This project shows how to serve an ONNX-optimized image classification model as a web service with FastAPI, Docker, and Kubernetes.

Last update: Dec 23, 2022

Overview

Deploying ML models with FastAPI, Docker, and Kubernetes

By: Sayak Paul and Chansung Park

This project shows how to serve an ONNX-optimized image classification model as a RESTful web service with FastAPI, Docker, and Kubernetes (k8s). The idea is to first Dockerize the API and then deploy it on a k8s cluster running on Google Kubernetes Engine (GKE).
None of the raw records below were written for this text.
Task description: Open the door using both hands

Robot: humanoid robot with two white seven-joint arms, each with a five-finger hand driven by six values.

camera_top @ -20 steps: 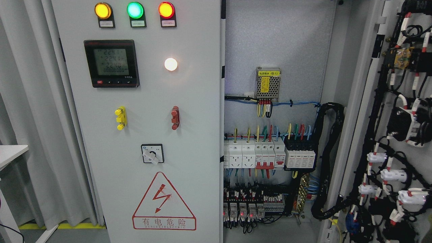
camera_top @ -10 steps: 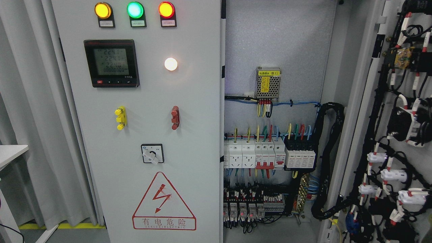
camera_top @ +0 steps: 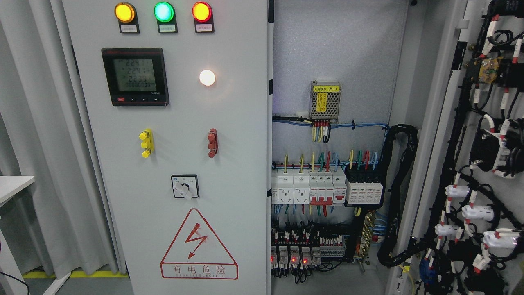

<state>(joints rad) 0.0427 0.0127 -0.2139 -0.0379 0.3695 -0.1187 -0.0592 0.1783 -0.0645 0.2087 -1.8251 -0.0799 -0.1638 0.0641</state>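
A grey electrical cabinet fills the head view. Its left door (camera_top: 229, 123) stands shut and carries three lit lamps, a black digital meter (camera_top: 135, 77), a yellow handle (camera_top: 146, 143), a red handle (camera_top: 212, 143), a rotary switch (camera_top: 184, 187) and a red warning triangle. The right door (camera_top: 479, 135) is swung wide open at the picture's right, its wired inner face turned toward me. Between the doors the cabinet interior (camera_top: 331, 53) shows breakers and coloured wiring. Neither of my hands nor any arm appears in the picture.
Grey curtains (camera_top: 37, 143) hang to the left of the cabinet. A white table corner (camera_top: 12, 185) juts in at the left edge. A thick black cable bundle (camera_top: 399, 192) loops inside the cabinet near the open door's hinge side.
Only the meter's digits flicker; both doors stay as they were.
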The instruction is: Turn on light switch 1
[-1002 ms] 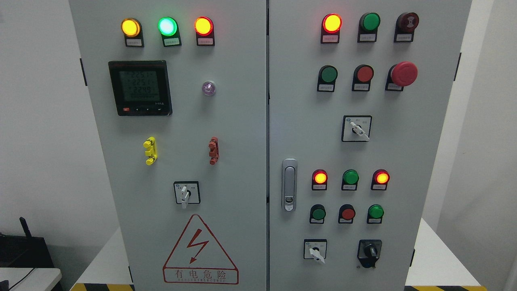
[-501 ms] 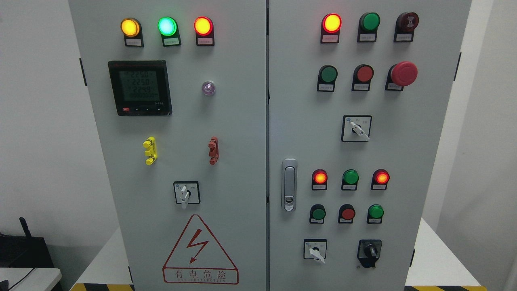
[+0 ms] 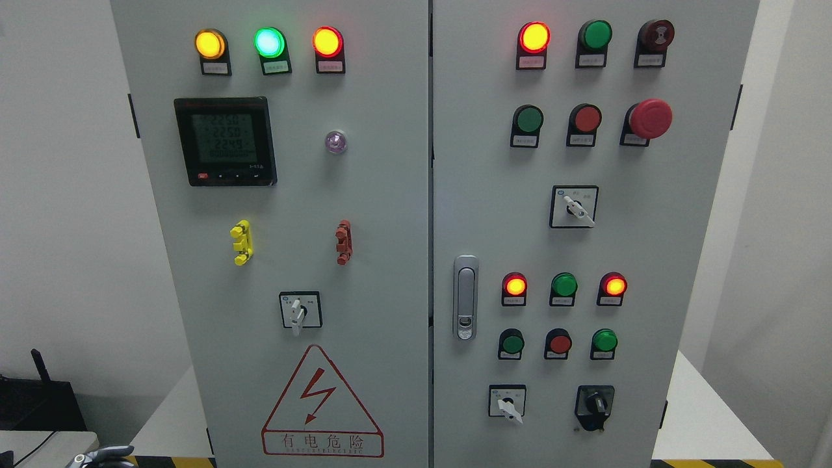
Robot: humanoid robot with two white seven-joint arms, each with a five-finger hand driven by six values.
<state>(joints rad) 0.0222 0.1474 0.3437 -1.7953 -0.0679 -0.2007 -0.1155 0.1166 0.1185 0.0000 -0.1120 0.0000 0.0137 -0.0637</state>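
Observation:
A grey two-door electrical cabinet (image 3: 390,214) fills the head view. Its left door carries a white-handled rotary switch (image 3: 298,312) pointing down, above a red lightning warning sign (image 3: 322,403). The right door has rotary switches in the middle (image 3: 574,207) and at the lower left (image 3: 507,403), plus a black knob (image 3: 595,406). I cannot tell which one is switch 1. A small part of my left hand (image 3: 97,454) shows at the bottom left edge, well below and left of the left door's switch. My right hand is out of view.
Lit yellow, green and red lamps (image 3: 268,42) and a digital meter (image 3: 225,141) sit at the top left. Push buttons (image 3: 559,343), a red emergency stop (image 3: 650,118) and a door latch (image 3: 465,297) are on the right door. A desk corner (image 3: 39,448) stands at the lower left.
My left hand has come into view at the bottom left edge; earlier no hand showed. The cabinet's lamps and switches look the same.

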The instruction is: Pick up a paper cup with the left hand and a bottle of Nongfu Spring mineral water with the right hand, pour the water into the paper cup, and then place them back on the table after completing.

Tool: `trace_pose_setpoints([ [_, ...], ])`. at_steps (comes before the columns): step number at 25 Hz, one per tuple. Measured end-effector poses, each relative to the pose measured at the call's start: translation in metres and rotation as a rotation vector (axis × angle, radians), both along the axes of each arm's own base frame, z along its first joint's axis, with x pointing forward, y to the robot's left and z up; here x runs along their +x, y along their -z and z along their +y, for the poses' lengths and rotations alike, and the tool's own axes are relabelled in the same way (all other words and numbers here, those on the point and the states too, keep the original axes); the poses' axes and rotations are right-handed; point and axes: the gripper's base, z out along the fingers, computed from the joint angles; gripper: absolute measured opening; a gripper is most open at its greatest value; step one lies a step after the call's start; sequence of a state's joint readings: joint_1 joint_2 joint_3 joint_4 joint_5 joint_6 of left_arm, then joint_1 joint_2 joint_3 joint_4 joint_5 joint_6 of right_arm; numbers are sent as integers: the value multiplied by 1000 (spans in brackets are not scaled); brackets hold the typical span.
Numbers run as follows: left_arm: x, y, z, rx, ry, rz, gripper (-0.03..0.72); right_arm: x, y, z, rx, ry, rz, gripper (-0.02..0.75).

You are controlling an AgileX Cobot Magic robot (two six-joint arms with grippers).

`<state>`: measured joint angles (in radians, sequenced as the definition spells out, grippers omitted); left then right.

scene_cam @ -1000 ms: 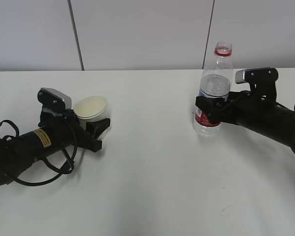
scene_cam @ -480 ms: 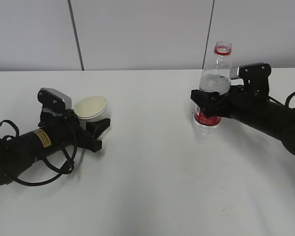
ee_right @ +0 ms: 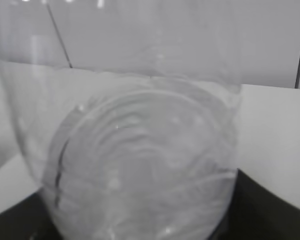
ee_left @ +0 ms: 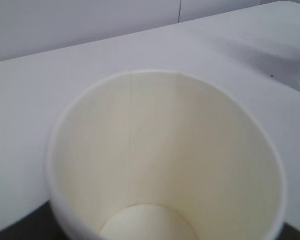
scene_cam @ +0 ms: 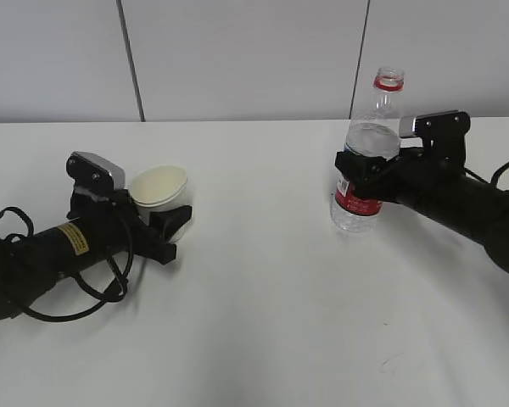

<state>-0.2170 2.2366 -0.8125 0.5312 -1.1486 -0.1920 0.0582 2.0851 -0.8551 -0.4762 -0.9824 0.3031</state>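
Observation:
The left hand, with its yellow sticker, lies low over the table (scene_cam: 263, 339) at the left. Its gripper (scene_cam: 171, 216) is shut on a white paper cup (scene_cam: 159, 185) that tilts with its mouth up and to the right. In the left wrist view the cup (ee_left: 165, 160) fills the frame and is empty. The right hand's gripper (scene_cam: 363, 176) is shut on a clear water bottle (scene_cam: 366, 144) with a red label and no cap. It holds the bottle upright, just above the table. In the right wrist view the bottle (ee_right: 140, 165) fills the frame, with water inside.
A white panelled wall (scene_cam: 237, 59) with dark seams stands behind the table. Loose black cables (scene_cam: 85, 292) loop beside the left arm. The two arms are far apart, with bare tabletop between them.
The right gripper has lifted the bottle slightly off the table and shifted it a little. The left gripper with the cup has barely moved.

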Motion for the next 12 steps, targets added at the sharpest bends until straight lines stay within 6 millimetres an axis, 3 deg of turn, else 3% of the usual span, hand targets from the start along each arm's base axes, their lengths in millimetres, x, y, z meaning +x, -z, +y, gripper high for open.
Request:
trace_pose_setpoints([
  [12, -8, 1, -8, -4, 132, 15, 393, -1, -2, 0, -65, -19, -18, 399],
])
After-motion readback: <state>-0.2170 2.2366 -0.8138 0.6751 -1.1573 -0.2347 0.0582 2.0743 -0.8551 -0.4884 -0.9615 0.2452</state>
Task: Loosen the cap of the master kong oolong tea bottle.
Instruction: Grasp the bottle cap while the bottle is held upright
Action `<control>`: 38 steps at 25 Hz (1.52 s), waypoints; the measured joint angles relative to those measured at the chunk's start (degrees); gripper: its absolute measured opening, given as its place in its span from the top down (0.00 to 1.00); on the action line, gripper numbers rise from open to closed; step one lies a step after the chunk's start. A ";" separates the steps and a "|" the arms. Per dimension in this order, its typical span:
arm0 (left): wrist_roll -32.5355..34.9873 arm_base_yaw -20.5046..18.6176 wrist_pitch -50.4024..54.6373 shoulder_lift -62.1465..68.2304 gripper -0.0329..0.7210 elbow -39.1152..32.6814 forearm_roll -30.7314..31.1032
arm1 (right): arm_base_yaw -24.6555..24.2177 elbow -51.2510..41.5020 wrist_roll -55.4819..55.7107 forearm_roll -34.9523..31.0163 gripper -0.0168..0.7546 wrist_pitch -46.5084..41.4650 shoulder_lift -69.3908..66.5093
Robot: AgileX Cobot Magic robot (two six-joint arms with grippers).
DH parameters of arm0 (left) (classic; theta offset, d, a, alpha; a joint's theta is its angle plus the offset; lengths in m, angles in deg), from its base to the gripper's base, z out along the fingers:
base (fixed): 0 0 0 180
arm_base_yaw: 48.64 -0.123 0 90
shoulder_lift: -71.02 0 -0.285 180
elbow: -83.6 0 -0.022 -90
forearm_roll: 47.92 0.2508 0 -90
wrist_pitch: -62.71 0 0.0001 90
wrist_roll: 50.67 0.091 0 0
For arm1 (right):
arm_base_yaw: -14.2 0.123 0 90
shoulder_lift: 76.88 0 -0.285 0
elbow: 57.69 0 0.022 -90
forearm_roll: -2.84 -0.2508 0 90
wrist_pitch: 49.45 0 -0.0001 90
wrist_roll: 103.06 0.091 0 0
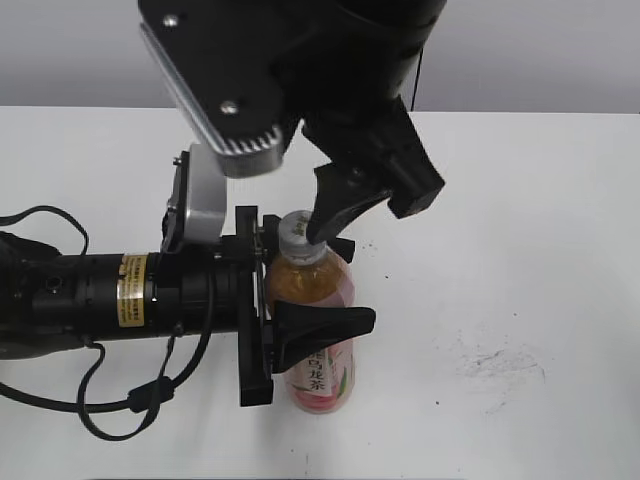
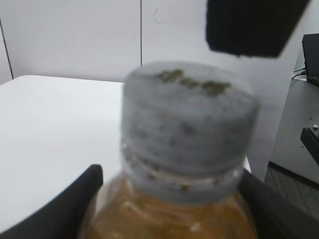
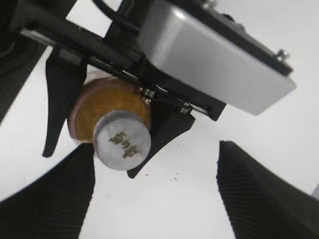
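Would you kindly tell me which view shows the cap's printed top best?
The right wrist view: the cap faces it, logo sharp. The left wrist view shows its side, blurred; the exterior view shows it small beside the right gripper.

White table [image 1: 560,200] fills most of the exterior frame. Dark smudges and specks [image 1: 500,365] at lower right of its surface, a few more specks near centre. Grey wall [image 1: 60,50] along the top edge, upper left. Left wrist view: pale wall panels [image 2: 70,35] with a vertical seam, upper left; dark unclear object [image 2: 311,59] at the right edge.
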 joint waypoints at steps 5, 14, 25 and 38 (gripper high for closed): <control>0.00 0.00 0.00 0.00 0.36 0.00 0.00 | 0.00 0.00 23.99 2.31 0.23 0.06 0.00; 0.00 0.00 -0.05 0.00 0.36 0.00 0.00 | 0.00 0.00 60.27 0.73 0.23 0.06 0.00; 0.00 0.00 -0.05 0.00 0.36 0.00 0.00 | 0.00 -3.70 74.30 -5.12 0.29 0.06 1.61; 0.00 0.00 -0.05 0.00 0.36 0.00 0.00 | 0.00 -3.75 74.77 -3.91 0.41 0.11 1.61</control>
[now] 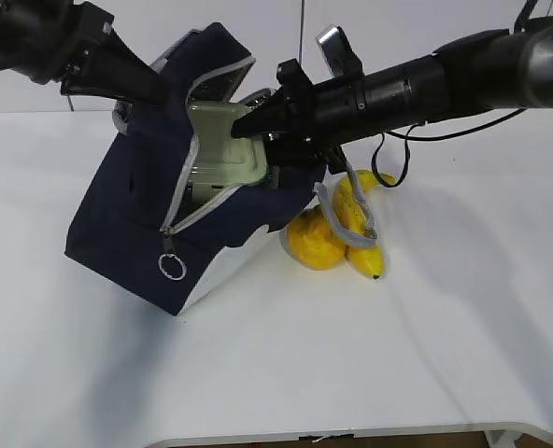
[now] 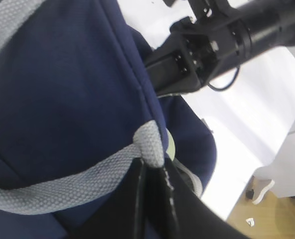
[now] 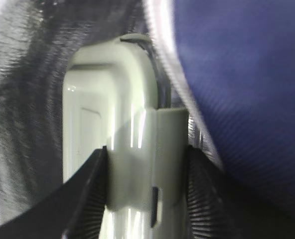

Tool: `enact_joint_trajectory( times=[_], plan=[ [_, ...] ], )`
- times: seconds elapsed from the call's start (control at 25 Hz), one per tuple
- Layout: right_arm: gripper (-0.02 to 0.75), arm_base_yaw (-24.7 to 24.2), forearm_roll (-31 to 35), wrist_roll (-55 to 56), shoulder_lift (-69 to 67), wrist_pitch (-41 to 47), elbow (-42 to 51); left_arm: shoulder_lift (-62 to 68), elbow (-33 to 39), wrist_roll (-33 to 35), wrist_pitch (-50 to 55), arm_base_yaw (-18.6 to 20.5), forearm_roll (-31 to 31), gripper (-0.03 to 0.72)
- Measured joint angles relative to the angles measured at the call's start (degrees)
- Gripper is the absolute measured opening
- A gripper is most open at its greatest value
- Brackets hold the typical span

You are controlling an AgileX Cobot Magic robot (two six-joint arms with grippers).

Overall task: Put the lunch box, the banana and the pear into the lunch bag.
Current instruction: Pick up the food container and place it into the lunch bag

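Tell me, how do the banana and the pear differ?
The banana is long and curved with a dark tip; the pear is squat and round. A grey strap lies across the banana, not the pear. Both are yellow, side by side on the table, outside the bag.

Lunch bag (image 2: 63,99): navy fabric fills most of the view, tilted.
Handle (image 2: 77,179): grey webbing strap runs across the bag's lower part.
Left gripper (image 2: 152,172): dark jaws closed tight, pinching the strap's raised fold.
Right arm (image 2: 222,40): black, reaching to the bag's far edge.
Bench (image 2: 257,109): white, behind the bag.
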State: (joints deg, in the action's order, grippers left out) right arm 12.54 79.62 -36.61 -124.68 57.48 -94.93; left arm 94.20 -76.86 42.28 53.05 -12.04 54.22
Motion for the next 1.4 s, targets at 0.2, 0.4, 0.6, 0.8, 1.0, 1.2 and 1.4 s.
enact_joint_trajectory(
  times=[0.2, 0.4, 0.6, 0.8, 1.0, 1.2, 1.4],
  plan=[
    [0.369, 1.4, 2.3, -1.2, -1.8, -2.4, -0.3, 2.6, -0.4, 0.1, -0.9, 0.0, 0.5, -0.001],
    [0.369, 3.6, 2.8, -2.8, -2.6, -6.3, -0.6, 4.6, -0.5, 0.1, -1.1, 0.0, 0.4, -0.001],
    [0.369, 5.1, 3.3, -3.4, -5.3, -8.2, -3.0, 5.1, -0.5, 0.1, -2.4, 0.0, 0.1, -0.002],
    [0.369, 5.6, 4.0, -3.4, -9.0, -8.1, -5.9, 5.7, -0.5, 0.1, -3.0, 0.0, -0.3, -0.002],
    [0.369, 5.6, 4.9, -3.4, -10.7, -7.9, -6.7, 5.8, -0.5, 0.1, -4.0, 0.0, -2.2, -0.002],
    [0.370, 5.6, 4.9, -3.2, -11.2, -7.9, -6.7, 6.8, -0.5, 0.1, -4.0, 0.1, -2.6, -0.003],
    [0.410, 5.6, 4.0, -1.5, -11.2, -8.3, -6.8, 6.9, -0.5, 0.1, -4.0, 0.1, -3.4, -0.003]
  ],
)
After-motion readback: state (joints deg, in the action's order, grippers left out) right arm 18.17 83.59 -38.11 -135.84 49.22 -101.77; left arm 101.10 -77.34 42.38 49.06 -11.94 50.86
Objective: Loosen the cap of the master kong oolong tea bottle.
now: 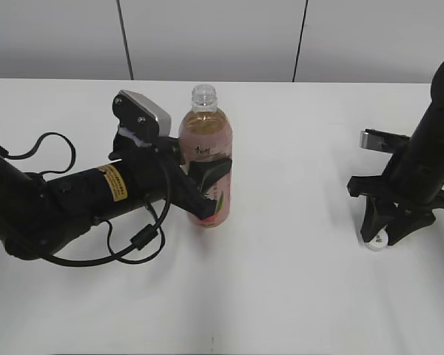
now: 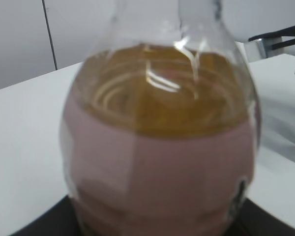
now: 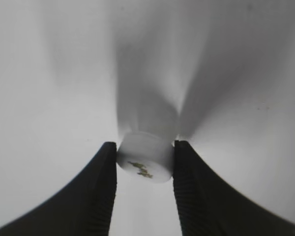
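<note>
The master kong oolong tea bottle [image 1: 206, 140] stands upright left of the table's middle, with its threaded neck [image 1: 203, 95] bare. My left gripper [image 1: 209, 186] is shut on the bottle's pink-labelled body from the left. In the left wrist view the bottle [image 2: 162, 147] fills the frame, with dark fingers [image 2: 42, 223] at the bottom corners. Far to the right, my right gripper [image 1: 377, 235] points down and is shut on the small white cap [image 1: 377, 242]. In the right wrist view the cap [image 3: 145, 157] sits squeezed between the two black fingertips of that gripper [image 3: 145, 163], just at the table surface.
The white table [image 1: 296, 296] runs to a grey panelled wall [image 1: 222, 37] behind. The left arm's black cables [image 1: 133, 244] loop over the table in front of the arm.
</note>
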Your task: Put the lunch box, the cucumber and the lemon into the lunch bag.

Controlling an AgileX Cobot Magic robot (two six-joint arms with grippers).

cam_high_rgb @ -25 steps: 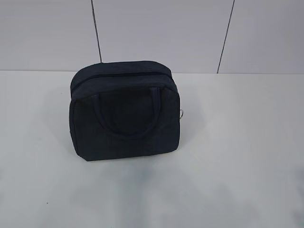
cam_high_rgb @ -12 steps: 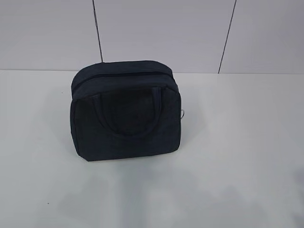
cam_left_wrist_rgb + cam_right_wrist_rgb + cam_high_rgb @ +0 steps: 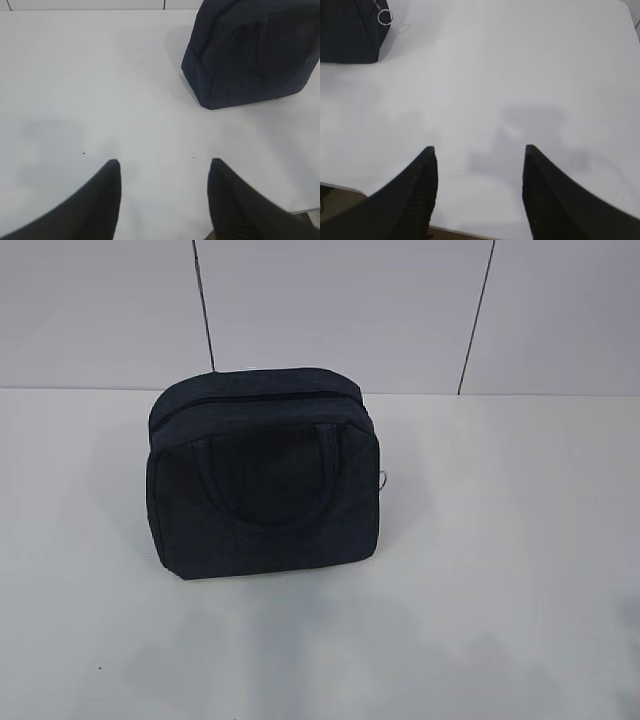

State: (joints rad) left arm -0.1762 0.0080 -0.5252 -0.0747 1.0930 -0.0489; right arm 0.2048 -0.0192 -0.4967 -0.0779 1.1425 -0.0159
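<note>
Two open pincers (image 3: 164, 165) (image 3: 477, 150) near table edge (image 3: 340, 187).

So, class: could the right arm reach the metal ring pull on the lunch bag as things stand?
Probably yes. The ring pull hangs on the side of the lunch bag facing the right end effector, which is open, with only bare table between them.

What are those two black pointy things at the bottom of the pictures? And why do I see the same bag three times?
Those pointy things are a robot's fingers. It has two arms, each with a camera on its wrist. One picture looks past the left gripper, another past the right gripper. Both are open and hold nothing. The third camera looks at the white table from the front. The dark lunch bag stands on it, looking zipped shut, with a metal ring pull on its side. No other things show on the table.
</note>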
We do this integration using GitHub Actions.

👋 Note: Even though this project uses an image classification its structure and techniques can be used to serve other models as well.

Deploying the model as a service with k8s

We decouple the model optimization part from our API code. The optimization part is available within the notebooks/TF_to_ONNX.ipynb notebook.
Then we locally test the API. You can find the instructions within the api directory.
To deploy the API, we define our deployment.yaml workflow file inside .github/workflows. It does the following tasks:
- Looks for any changes in the specified directory. If there are any changes:
- Builds and pushes the latest Docker image to Google Container Register (GCR).
- Deploys the Docker container on the k8s cluster running on GKE.

Configurations needed beforehand

Create a k8s cluster on GKE. Here's a relevant resource.
Create a service account key (JSON) file. It's a good practice to only grant it the roles required for the project. For example, for this project, we created a fresh service account and granted it permissions for the following: Storage Admin, GKE Developer, and GCR Developer.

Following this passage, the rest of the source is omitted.